> **Exercise description**
Nothing outside the lines below from the one containing "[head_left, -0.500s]" through the one containing "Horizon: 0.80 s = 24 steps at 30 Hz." is to be printed; print those exactly, ends included, and drop the pictures.

=== Begin Enclosure ===

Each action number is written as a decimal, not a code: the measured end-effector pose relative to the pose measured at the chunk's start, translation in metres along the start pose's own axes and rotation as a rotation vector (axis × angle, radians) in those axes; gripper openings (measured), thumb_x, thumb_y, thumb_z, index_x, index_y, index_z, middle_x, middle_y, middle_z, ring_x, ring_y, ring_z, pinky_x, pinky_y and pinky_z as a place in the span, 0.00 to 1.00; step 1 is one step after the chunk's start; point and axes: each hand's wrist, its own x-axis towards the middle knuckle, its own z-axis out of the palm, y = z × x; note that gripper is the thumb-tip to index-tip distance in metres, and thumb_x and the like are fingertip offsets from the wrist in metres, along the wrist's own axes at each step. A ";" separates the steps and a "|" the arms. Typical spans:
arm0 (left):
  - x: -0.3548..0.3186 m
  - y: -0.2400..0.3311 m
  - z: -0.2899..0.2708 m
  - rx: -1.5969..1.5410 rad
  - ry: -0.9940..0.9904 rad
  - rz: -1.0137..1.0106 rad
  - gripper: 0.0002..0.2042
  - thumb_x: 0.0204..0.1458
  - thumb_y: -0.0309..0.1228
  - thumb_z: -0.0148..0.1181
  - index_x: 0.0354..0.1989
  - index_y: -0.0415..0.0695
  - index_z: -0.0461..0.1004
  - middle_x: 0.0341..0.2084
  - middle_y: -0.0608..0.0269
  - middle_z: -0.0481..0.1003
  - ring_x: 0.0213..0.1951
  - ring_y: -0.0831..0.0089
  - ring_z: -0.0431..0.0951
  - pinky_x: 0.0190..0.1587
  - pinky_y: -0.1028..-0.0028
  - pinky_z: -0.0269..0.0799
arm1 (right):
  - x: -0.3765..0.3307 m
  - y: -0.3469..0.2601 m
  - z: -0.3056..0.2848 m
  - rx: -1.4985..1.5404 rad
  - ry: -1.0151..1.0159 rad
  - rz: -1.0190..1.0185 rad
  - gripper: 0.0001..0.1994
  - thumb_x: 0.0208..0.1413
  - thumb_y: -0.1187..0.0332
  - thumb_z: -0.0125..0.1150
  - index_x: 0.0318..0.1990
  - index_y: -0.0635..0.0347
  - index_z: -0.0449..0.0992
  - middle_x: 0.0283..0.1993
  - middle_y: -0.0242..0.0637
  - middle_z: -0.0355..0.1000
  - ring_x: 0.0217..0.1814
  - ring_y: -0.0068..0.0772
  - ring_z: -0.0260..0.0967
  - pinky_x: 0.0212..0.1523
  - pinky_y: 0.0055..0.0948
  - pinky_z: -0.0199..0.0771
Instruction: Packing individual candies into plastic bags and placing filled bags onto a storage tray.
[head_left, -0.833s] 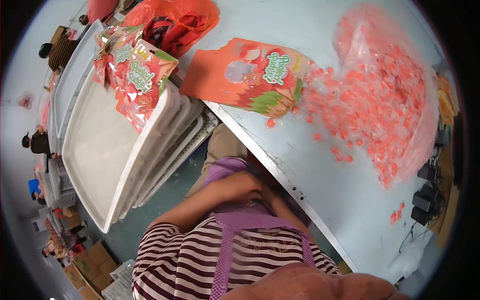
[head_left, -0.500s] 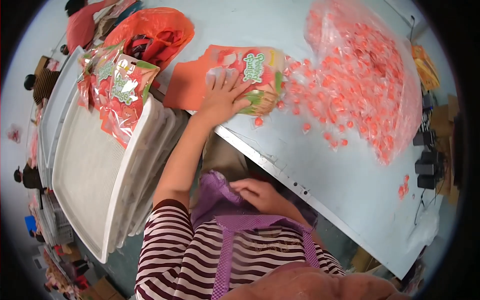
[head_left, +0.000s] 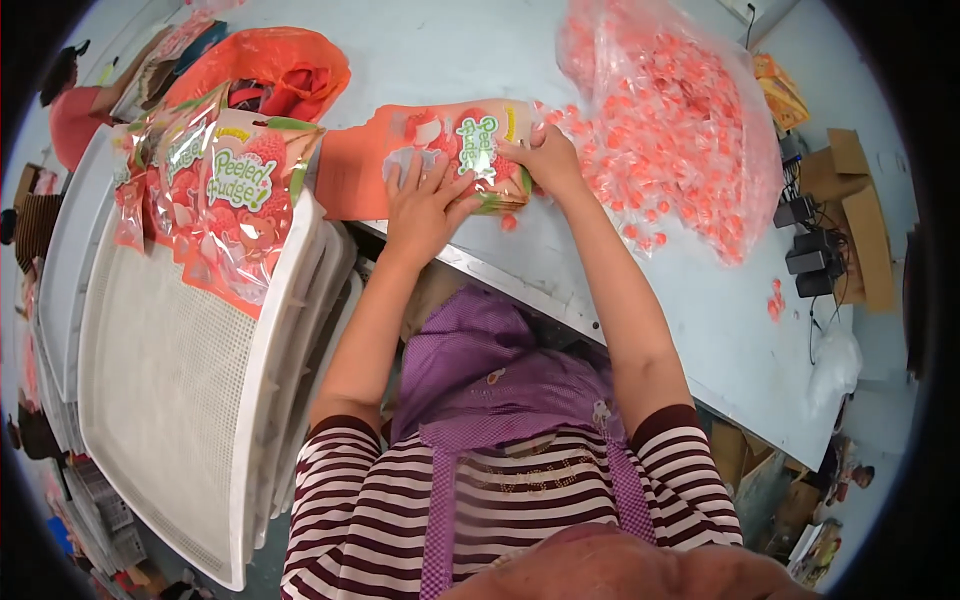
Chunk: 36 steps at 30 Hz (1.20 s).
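Note:
A stack of flat red candy pouches [head_left: 440,120] with fruit pictures and green lettering lies near the table edge. My left hand [head_left: 425,210] rests flat across the top pouch, fingers spread. At the stack's right end, my right hand [head_left: 552,165] pinches the pouch edge between thumb and bent fingers; the fingertips are partly hidden. Just right of that hand, loose wrapped red candies [head_left: 640,180] spill from a large clear plastic bag [head_left: 690,130]. One candy [head_left: 508,222] sits just below the stack.
Filled, shiny pouches [head_left: 235,180] lie on stacked white mesh trays [head_left: 165,350] at left. Behind them is an orange-red plastic bag [head_left: 300,70] with cloth inside. Black adapters with cables [head_left: 815,255] and a cardboard box [head_left: 865,220] stand at right. Other people are at far left.
My right hand has moved from the purple apron at my waist up to the right end of the pouch stack. My left hand stays flat on the stack. The view has shifted slightly.

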 end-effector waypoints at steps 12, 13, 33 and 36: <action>-0.002 -0.002 0.005 -0.123 0.185 -0.022 0.21 0.44 0.48 0.60 0.46 0.53 0.74 0.51 0.57 0.68 0.57 0.51 0.61 0.60 0.46 0.41 | 0.001 0.013 0.017 -0.254 0.243 -0.188 0.10 0.45 0.68 0.63 0.23 0.63 0.70 0.18 0.40 0.68 0.20 0.32 0.66 0.22 0.29 0.64; -0.002 -0.003 0.004 -0.134 0.200 -0.014 0.21 0.43 0.48 0.61 0.45 0.53 0.75 0.50 0.55 0.68 0.56 0.50 0.61 0.59 0.45 0.43 | -0.004 0.002 0.016 -0.389 0.345 -0.363 0.09 0.46 0.68 0.61 0.24 0.64 0.70 0.24 0.44 0.69 0.26 0.41 0.67 0.28 0.33 0.66; -0.001 -0.004 -0.004 -0.272 0.114 -0.106 0.26 0.45 0.46 0.59 0.52 0.49 0.68 0.53 0.55 0.65 0.58 0.50 0.59 0.61 0.47 0.40 | -0.002 -0.023 0.003 0.618 -0.191 0.204 0.11 0.47 0.66 0.65 0.21 0.59 0.70 0.18 0.24 0.65 0.18 0.13 0.58 0.19 0.16 0.55; 0.000 -0.002 -0.008 -0.263 0.078 -0.108 0.28 0.45 0.46 0.58 0.54 0.47 0.65 0.55 0.54 0.63 0.59 0.50 0.57 0.61 0.47 0.38 | -0.001 -0.015 0.015 0.570 -0.200 0.160 0.12 0.46 0.66 0.66 0.22 0.59 0.69 0.18 0.25 0.65 0.17 0.13 0.57 0.17 0.16 0.55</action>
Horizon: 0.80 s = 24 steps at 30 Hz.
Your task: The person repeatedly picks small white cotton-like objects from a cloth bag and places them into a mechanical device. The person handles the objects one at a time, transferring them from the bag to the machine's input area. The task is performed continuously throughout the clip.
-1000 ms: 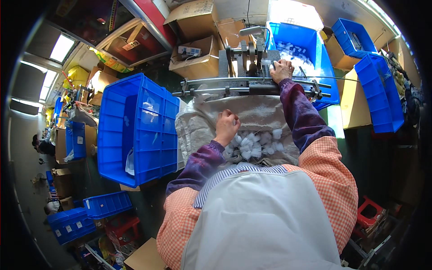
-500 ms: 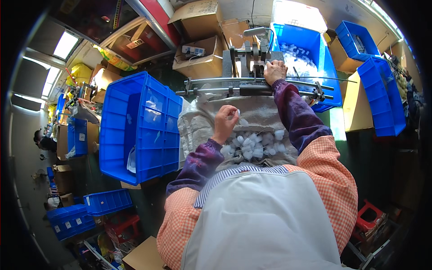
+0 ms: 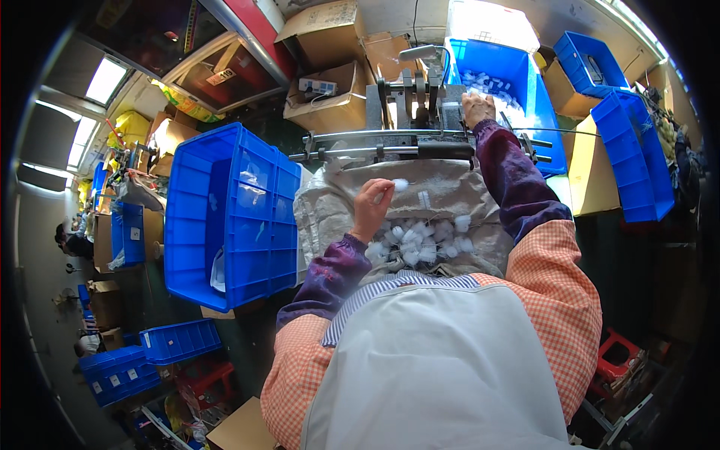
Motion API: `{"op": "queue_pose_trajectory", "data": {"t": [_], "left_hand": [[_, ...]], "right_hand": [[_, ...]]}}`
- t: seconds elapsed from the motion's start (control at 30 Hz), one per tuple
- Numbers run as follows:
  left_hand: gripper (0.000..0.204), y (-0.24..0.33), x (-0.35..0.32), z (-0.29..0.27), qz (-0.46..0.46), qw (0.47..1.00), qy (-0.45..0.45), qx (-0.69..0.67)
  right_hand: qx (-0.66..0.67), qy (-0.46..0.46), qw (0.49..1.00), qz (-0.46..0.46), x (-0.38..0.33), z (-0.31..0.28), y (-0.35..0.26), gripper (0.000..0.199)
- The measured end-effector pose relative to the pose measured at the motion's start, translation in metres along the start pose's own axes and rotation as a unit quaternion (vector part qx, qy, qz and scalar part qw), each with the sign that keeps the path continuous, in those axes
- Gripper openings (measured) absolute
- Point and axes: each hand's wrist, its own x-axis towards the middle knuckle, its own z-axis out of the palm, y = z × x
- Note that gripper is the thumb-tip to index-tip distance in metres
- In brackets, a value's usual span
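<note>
My left hand (image 3: 371, 206) is closed in a pinch on a small white bristle brush (image 3: 400, 184), above the grey cloth (image 3: 322, 196) over my lap. Below it lies a heap of similar white brushes (image 3: 411, 244), and a single one (image 3: 424, 199) rests apart on the cloth. Ahead is a bench machine (image 3: 420, 97) with dark upright wheels and a metal rail across its front. My right hand (image 3: 478, 111) is at the machine's right side, beside a blue bin (image 3: 545, 105) of white pieces. Its fingers are curled, and what they hold is hidden.
A large blue crate (image 3: 259, 217) stands on its side at my left. Open cardboard boxes (image 3: 330, 94) sit beyond the machine, left of it. More blue crates (image 3: 634, 157) stand at the right. A thin rod (image 3: 559, 130) sticks out rightward near my right forearm.
My right hand has moved right, from the machine's wheels toward the blue bin. My left hand has shifted slightly, and its brush now shows more plainly. The single brush shows on the cloth.
</note>
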Motion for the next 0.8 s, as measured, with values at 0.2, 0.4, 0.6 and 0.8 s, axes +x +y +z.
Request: {"op": "queue_pose_trajectory", "data": {"t": [0.2, 0.4, 0.6, 0.8], "left_hand": [[0.010, -0.005, -0.006, 0.011, -0.212, 0.936, 0.003, -0.280], [0.009, 0.014, 0.021, 0.039, -0.171, 0.933, -0.022, -0.317], [0.030, 0.027, 0.035, 0.052, -0.157, 0.962, -0.062, -0.213], [0.036, -0.006, -0.017, 0.054, 0.008, 0.916, -0.355, 0.187]], "right_hand": [[0.029, 0.039, 0.972, 0.232, 0.002, -0.008, 0.057, 0.021], [0.496, -0.057, 0.850, -0.166, -0.063, -0.044, 0.008, 0.034], [0.498, -0.176, 0.822, -0.211, -0.083, -0.066, -0.029, 0.025], [0.218, 0.090, 0.972, -0.022, -0.017, 0.014, -0.020, 0.013]]}}
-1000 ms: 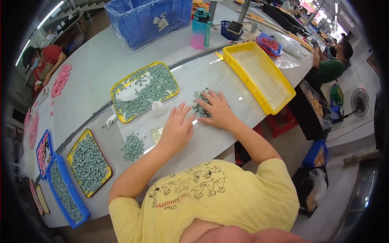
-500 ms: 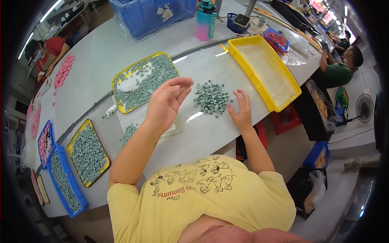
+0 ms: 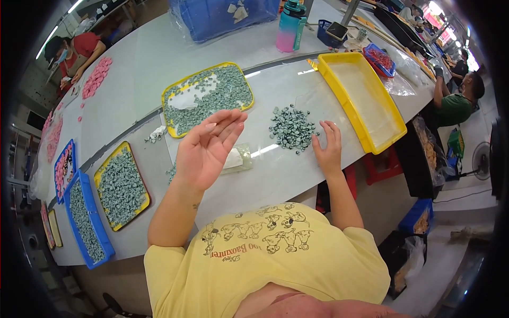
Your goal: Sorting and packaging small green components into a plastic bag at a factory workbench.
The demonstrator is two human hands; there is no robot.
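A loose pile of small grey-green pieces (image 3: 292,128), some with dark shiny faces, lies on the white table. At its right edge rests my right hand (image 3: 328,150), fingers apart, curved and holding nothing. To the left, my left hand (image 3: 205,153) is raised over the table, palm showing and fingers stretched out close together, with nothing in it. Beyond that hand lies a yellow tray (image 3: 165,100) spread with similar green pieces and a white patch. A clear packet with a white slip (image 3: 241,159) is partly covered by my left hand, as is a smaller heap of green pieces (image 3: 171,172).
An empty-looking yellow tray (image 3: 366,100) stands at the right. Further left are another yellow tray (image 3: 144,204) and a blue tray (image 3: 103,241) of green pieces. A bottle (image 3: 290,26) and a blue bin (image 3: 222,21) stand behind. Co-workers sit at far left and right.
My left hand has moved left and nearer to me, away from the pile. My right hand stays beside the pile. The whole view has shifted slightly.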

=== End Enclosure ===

> **Solution for this problem**
[head_left, -0.500s] 
[head_left, +0.000s] 
Chunk: 36 steps at 30 Hz (1.20 s).
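Note:
A stack of flat red candy pouches [head_left: 440,120] with fruit pictures and green lettering lies near the table edge. My left hand [head_left: 425,210] rests flat across the top pouch, fingers spread. At the stack's right end, my right hand [head_left: 552,165] pinches the pouch edge between thumb and bent fingers; the fingertips are partly hidden. Just right of that hand, loose wrapped red candies [head_left: 640,180] spill from a large clear plastic bag [head_left: 690,130]. One candy [head_left: 508,222] sits just below the stack.
Filled, shiny pouches [head_left: 235,180] lie on stacked white mesh trays [head_left: 165,350] at left. Behind them is an orange-red plastic bag [head_left: 300,70] with cloth inside. Black adapters with cables [head_left: 815,255] and a cardboard box [head_left: 865,220] stand at right. Other people are at far left.
My right hand has moved from the purple apron at my waist up to the right end of the pouch stack. My left hand stays flat on the stack. The view has shifted slightly.
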
 end-effector waypoints at steps 12, 13, 33 and 36: <action>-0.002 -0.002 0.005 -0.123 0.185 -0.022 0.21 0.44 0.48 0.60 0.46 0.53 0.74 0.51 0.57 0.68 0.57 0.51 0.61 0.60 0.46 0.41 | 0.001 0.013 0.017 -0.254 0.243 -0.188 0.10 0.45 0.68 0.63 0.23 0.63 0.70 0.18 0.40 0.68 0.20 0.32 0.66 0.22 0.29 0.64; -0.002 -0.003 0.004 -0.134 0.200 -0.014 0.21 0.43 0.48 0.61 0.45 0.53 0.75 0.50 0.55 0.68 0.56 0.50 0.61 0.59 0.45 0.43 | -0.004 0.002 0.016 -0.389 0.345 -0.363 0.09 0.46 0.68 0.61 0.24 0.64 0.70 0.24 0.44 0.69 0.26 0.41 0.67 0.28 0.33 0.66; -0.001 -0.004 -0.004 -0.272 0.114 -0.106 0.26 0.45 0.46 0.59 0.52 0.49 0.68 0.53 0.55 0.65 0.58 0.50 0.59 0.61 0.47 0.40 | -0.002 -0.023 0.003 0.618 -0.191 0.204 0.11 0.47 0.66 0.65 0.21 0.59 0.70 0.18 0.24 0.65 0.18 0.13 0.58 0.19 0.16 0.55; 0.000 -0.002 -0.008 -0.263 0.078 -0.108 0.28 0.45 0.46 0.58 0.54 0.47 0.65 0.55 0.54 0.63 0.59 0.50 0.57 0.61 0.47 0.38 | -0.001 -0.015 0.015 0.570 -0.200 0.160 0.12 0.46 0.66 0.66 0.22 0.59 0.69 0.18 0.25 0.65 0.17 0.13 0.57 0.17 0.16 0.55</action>
Horizon: 0.80 s = 24 steps at 30 Hz.

Nothing remains to be done for this exercise.